WHAT YOU SHOULD DO ▸ Scan the entries and copy each line where the word "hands" is present.
*** MATERIAL SHOWN ***
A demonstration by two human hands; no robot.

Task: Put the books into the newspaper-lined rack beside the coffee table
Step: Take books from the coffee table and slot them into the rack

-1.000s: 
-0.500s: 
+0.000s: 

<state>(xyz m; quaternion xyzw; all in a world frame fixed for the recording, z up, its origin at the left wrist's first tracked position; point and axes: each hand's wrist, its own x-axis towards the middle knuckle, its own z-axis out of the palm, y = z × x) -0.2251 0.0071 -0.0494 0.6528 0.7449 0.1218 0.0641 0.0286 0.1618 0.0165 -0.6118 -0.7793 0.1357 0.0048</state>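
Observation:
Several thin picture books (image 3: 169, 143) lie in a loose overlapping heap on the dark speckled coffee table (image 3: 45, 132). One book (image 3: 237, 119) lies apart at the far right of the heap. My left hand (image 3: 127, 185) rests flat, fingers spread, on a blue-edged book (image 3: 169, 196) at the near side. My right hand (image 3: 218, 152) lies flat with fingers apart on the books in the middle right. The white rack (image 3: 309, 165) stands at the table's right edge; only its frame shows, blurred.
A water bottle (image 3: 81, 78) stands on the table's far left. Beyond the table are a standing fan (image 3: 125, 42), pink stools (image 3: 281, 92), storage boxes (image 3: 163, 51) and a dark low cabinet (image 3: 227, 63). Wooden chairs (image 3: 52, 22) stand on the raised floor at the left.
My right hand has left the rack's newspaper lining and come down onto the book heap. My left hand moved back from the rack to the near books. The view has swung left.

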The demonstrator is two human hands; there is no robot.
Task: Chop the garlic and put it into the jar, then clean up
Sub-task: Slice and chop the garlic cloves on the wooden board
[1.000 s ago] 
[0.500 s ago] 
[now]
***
OUTPUT BELOW ▸
A demonstration by two human hands; no robot.
The demonstrator is two human hands; there is no robot.

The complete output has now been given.